* **YOUR OBJECTIVE**
Across the records, find how many lines include the string "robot" and answer with only the figure.

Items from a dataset
== Segment start ==

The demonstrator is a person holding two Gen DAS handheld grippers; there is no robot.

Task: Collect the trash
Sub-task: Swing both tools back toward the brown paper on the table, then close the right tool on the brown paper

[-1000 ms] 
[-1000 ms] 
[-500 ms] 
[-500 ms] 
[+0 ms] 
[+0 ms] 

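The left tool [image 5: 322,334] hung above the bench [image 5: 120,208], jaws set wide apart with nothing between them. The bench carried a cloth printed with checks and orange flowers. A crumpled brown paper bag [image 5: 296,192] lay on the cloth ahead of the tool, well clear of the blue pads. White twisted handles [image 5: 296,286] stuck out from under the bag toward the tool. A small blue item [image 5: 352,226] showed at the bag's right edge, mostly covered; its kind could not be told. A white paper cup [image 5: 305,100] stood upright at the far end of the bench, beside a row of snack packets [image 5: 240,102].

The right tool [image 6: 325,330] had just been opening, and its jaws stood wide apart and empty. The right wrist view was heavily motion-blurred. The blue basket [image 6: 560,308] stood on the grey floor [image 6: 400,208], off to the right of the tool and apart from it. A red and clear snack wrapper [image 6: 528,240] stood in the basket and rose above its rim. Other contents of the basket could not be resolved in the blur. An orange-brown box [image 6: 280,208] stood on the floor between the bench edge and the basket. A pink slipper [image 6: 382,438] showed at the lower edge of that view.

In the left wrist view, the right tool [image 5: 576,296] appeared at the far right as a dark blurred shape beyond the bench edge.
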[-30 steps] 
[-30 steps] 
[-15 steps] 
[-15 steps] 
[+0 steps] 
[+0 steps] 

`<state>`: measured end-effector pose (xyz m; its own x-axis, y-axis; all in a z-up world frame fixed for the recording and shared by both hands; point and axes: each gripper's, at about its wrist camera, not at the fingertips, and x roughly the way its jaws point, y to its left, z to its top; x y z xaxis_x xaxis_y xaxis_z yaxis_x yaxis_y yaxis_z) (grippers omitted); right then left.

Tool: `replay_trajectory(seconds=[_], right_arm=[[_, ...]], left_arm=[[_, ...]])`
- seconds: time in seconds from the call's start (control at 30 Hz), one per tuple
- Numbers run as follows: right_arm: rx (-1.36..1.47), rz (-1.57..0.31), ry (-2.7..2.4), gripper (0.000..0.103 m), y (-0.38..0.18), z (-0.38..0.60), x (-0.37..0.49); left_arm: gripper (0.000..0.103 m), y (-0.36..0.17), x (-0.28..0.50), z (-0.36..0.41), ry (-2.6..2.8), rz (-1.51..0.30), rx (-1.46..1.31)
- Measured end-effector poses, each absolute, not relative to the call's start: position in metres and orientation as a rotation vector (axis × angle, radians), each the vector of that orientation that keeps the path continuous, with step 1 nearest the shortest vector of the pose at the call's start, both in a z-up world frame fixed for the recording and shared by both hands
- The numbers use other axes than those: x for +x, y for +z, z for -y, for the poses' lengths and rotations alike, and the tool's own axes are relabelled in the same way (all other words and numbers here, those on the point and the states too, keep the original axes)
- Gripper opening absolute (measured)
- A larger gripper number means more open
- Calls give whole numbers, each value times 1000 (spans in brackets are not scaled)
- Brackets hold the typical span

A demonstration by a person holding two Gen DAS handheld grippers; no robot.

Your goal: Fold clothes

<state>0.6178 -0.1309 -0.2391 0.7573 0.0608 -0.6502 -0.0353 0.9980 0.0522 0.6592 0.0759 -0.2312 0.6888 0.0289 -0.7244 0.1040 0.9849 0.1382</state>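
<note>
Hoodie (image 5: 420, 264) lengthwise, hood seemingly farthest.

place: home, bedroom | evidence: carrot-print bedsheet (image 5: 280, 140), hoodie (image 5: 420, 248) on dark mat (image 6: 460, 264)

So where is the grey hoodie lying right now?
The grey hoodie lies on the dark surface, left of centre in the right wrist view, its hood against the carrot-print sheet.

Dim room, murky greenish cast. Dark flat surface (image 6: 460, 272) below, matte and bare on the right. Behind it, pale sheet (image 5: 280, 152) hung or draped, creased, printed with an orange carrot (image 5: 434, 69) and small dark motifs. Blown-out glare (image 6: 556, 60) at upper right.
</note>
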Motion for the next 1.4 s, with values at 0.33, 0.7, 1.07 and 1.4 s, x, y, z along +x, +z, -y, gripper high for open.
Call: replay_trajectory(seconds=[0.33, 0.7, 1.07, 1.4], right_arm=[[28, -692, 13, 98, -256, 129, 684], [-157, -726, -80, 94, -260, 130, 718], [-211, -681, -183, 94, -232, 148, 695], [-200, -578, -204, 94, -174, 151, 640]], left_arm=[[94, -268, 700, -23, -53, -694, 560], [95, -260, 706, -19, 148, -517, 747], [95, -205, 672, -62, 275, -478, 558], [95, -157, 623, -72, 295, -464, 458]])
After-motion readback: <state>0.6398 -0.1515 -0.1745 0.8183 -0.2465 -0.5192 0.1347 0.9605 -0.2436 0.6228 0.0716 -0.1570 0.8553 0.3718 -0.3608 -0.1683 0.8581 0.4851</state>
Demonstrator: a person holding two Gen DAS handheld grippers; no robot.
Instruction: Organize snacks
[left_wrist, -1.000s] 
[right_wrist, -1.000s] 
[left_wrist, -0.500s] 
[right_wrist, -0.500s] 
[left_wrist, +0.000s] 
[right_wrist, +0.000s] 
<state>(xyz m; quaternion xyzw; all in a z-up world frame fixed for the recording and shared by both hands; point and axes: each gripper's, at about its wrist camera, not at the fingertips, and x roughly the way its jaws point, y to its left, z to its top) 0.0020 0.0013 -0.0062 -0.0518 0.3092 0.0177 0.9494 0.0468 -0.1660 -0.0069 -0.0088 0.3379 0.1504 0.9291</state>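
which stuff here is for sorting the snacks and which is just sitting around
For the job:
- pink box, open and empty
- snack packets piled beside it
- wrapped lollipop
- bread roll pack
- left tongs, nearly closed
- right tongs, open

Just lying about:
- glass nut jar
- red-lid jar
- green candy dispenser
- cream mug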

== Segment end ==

* **RESULT FOR THIS EXERCISE**
3